Иван лежал с мокрой тряпкой на лбу и, как казалось ему, начинал было отходить от впечатлений дня. Последние события уже казались тепловым ударом. Ещё пять минут, и можно было вернуться в любимый кабинет, сказать встревоженной Акулине Даниловне, что всё в порядке, когда в дверь постучали.
— Входите, не заперто! — стремительной молнией промелькнула дерзкая мысль, что навестить пришла Маруся.
— Я хотел извиниться за то, что напугал вас давеча, — в комнату вошёл конь.
«Серой масти», — тоскливо подумалось Ивану.
— Пока вы не решились бежать, — тот на всякий случай переместился поближе к окну, отрезая Ивану путь к отступлению, — я бы хотел напомнить вам, где вы сейчас работаете. А именно, в Заповеднике Сказок.
— И что? — взвизгнул Иван.
— А то, что вы должны бы знать, что здесь живут не только банальные животные, но и сказочные!
— Бред, бред…
— Какой вы зануда! — фыркнул конь, — вам что, в детстве сказок не читали?
— Читали, наверное, — задумался Иван.
— Может, вы, если напряжётесь, то вспомните про Сивку-Бурку?
Иван наморщил лоб, пытаясь припомнить, но на ум приходили только фразы про Сивого мерина, который, почему-то заврался.

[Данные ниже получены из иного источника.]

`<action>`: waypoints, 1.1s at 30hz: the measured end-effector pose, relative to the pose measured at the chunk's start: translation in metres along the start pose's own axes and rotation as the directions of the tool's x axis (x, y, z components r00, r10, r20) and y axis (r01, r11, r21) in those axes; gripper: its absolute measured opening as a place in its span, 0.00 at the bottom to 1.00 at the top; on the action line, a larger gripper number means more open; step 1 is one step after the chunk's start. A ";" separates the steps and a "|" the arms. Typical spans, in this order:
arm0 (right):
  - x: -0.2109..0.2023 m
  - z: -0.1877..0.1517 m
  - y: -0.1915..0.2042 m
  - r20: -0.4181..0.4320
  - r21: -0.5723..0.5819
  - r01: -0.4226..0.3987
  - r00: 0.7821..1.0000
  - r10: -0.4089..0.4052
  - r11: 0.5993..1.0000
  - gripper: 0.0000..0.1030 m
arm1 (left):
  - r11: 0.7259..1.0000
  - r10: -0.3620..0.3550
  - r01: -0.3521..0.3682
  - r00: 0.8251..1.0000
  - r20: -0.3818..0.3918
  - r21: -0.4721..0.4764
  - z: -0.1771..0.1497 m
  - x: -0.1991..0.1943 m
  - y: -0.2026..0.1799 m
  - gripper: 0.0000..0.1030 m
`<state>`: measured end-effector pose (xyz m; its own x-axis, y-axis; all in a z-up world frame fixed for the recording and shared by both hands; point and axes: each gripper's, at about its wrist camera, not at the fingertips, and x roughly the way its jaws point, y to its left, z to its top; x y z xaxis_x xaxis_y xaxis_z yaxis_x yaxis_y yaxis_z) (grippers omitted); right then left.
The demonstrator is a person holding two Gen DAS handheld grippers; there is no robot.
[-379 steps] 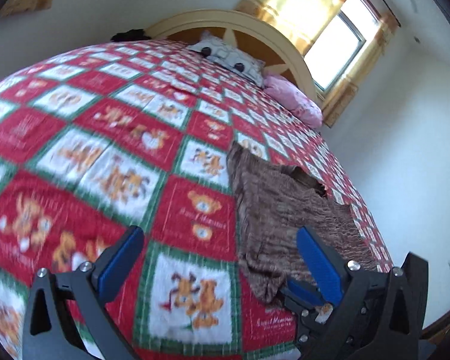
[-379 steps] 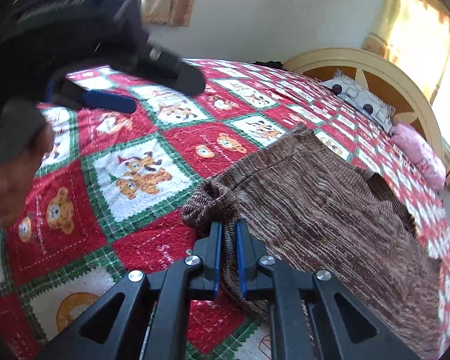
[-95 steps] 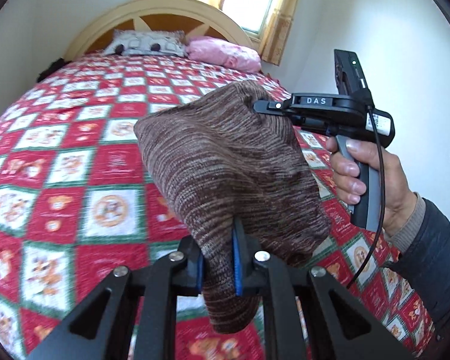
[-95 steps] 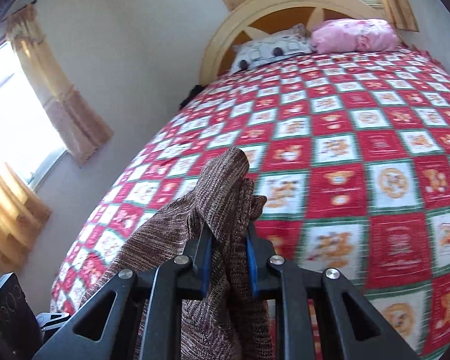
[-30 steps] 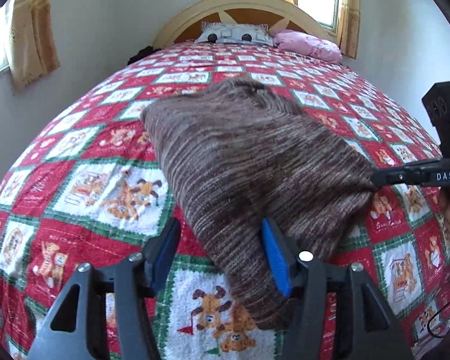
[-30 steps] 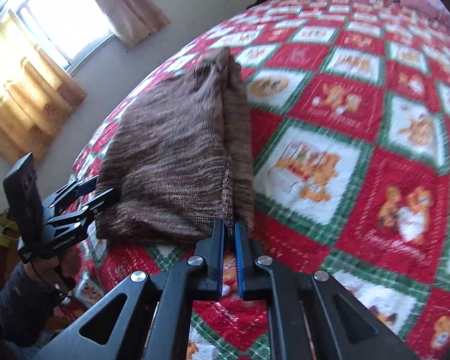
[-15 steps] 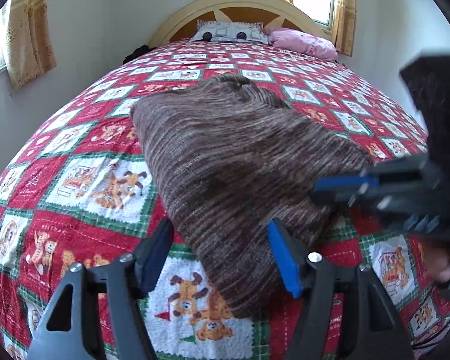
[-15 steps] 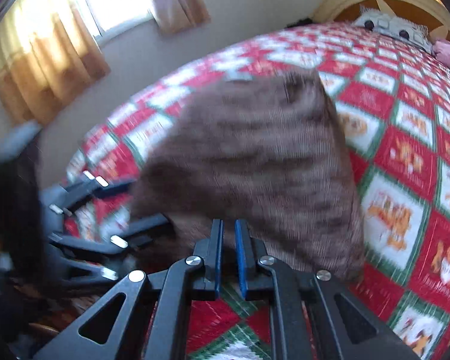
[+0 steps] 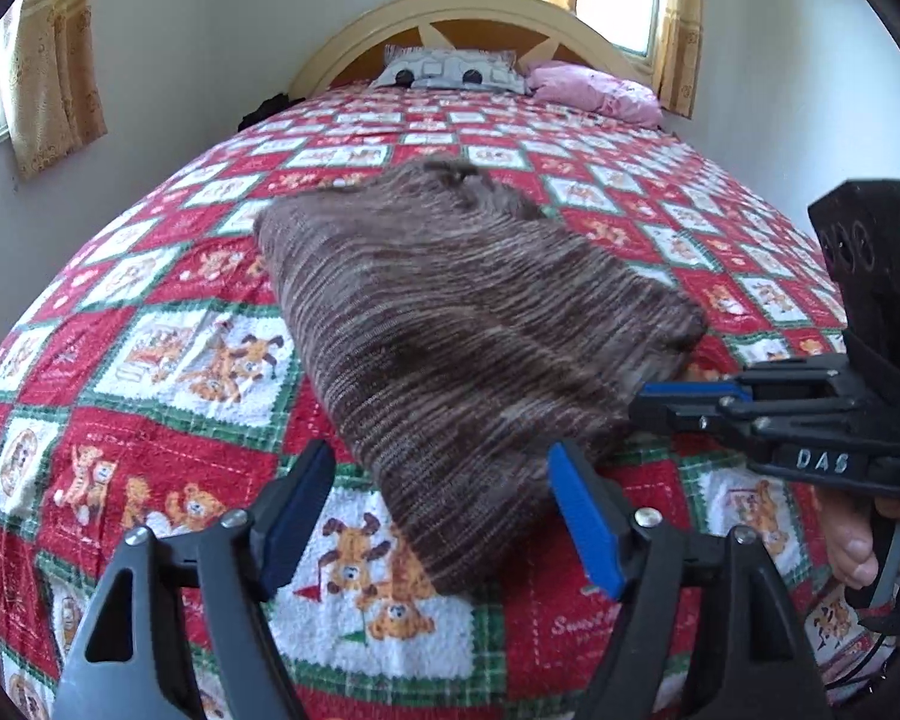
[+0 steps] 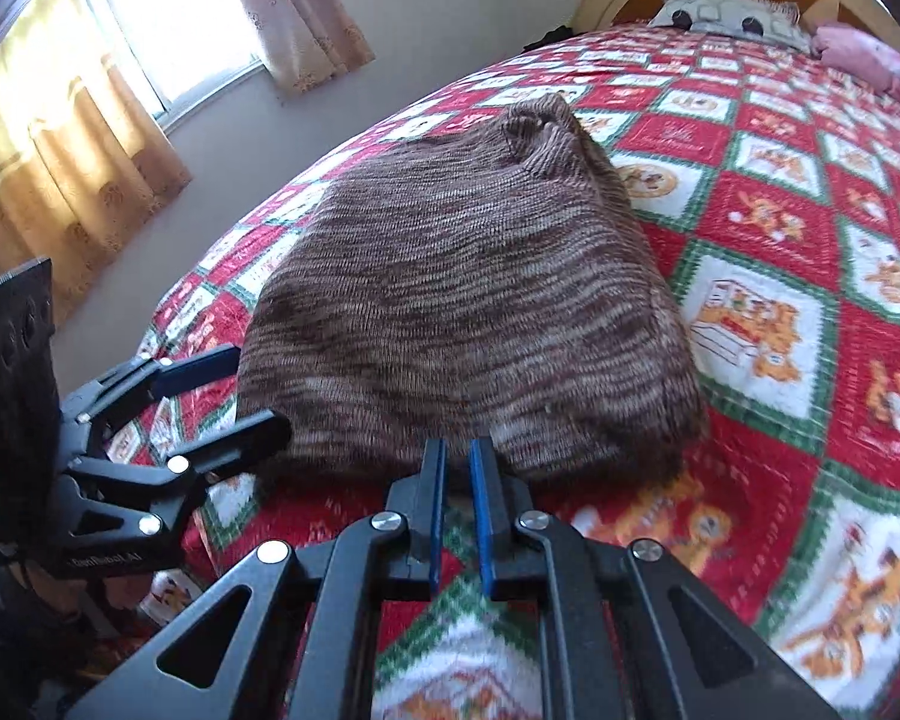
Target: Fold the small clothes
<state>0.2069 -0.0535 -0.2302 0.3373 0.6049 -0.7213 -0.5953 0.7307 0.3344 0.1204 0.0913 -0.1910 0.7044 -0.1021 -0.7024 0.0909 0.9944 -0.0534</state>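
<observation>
A brown striped knit garment lies folded on the red patchwork bedspread; it also shows in the right wrist view. My left gripper is open and empty, its blue pads either side of the garment's near corner. In the right wrist view the left gripper stands open at the garment's left edge. My right gripper has its jaws nearly together with a narrow gap, just short of the garment's near edge, holding nothing. In the left wrist view the right gripper sits at the garment's right edge.
The bed's cream headboard is at the far end with a grey pillow and a pink pillow. A dark object lies at the bed's far left edge. Curtained windows line the left wall.
The left gripper opened and let go of the garment, which now lies on the bed. The right gripper released it too and swung round to the garment's near edge.
</observation>
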 end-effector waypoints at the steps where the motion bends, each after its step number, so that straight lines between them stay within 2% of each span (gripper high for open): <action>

— Ладно, не мучайтесь, я напомню вкратце.
Несчастный бухгалтер натянул на лицо подушку и пару раз ударил по ней кулаком. Это тоже не помогло. Пришелец никуда не исчез. Более того, принялся рассказывать сокращённую версию русской народной сказки.
— … И вот этот самый Иван Царевич должен был спасти царевну, которую похитил Кощей Бессмертный, а Сивка-Бурка, вещий каурка, конь его верный, стало быть, во всём ему помогал! Вместе они совершили немало подвигов, о чём свидетельствуют летописи… И жили долго и счастливо, — неожиданно закончил длинную тираду конь.

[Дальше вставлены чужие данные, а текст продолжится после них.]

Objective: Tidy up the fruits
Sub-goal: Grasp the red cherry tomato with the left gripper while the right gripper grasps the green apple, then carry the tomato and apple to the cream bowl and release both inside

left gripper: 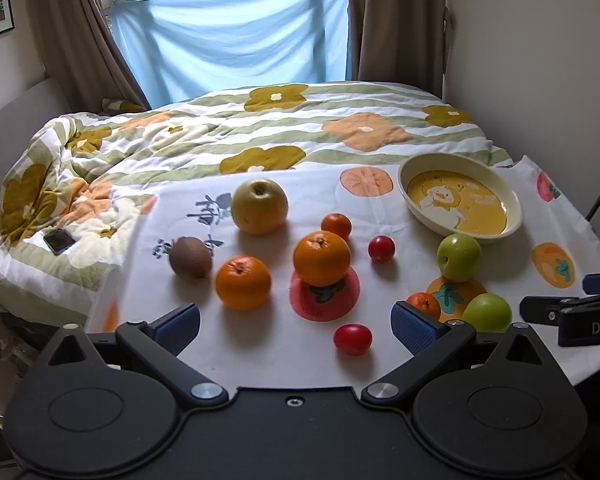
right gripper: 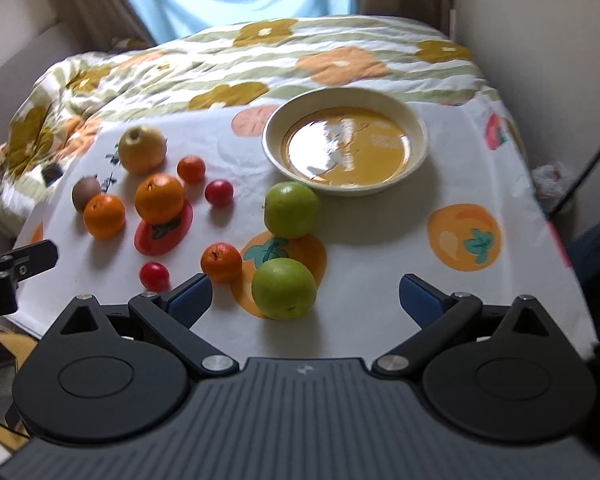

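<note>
Fruit lies loose on a white printed cloth (left gripper: 284,360). A yellow pear (left gripper: 259,206), a brown kiwi (left gripper: 190,257), two oranges (left gripper: 243,282) (left gripper: 321,257), small mandarins (left gripper: 336,225) (left gripper: 424,305), two red tomatoes (left gripper: 381,248) (left gripper: 352,339) and two green apples (left gripper: 459,256) (left gripper: 487,313) are spread out. An empty yellow duck bowl (left gripper: 496,184) sits at the back right. My left gripper (left gripper: 296,326) is open near the front tomato. My right gripper (right gripper: 305,300) is open, with the near green apple (right gripper: 284,288) just ahead of its fingers. The bowl (right gripper: 414,120) lies beyond.
A flowered quilt (left gripper: 260,128) covers the bed behind the cloth, with a dark phone (left gripper: 59,241) on its left side. Curtains and a blue sheet hang at the window. A wall stands close on the right. The cloth's front edge drops off near both grippers.
</note>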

— Спасибо, было очень познавательно, — в голосе Ивана мелькнуло ехидство, — только я, убейте, не понимаю, к чему весь этот экскурс в то, что историей язык назвать не поворачивается.
— Да как это?! Начнём с начала… — конь глубоко вдохнул.
— Нет-нет, пожалуйста, можно покороче?
— Пожалуйста, — обиделся тот, — если короче, то вас зовут Иван-царевич.
— Ну, зовут, и что? — Иван слегка уже расслабился. Даже если это бред, то пока вполне безобидный.
— А то, что я — Сивка-Бурка! — тот величаво изогнул шею и покачал головой, — и наша миссия — спасти из лап проклятого Кощея Бессмертного царевну.
— Что, опять? — подскочил в кровати Иван. — Опять она вляпалась в какую-то историю? Спасали, спасали её, а она, вот те на?!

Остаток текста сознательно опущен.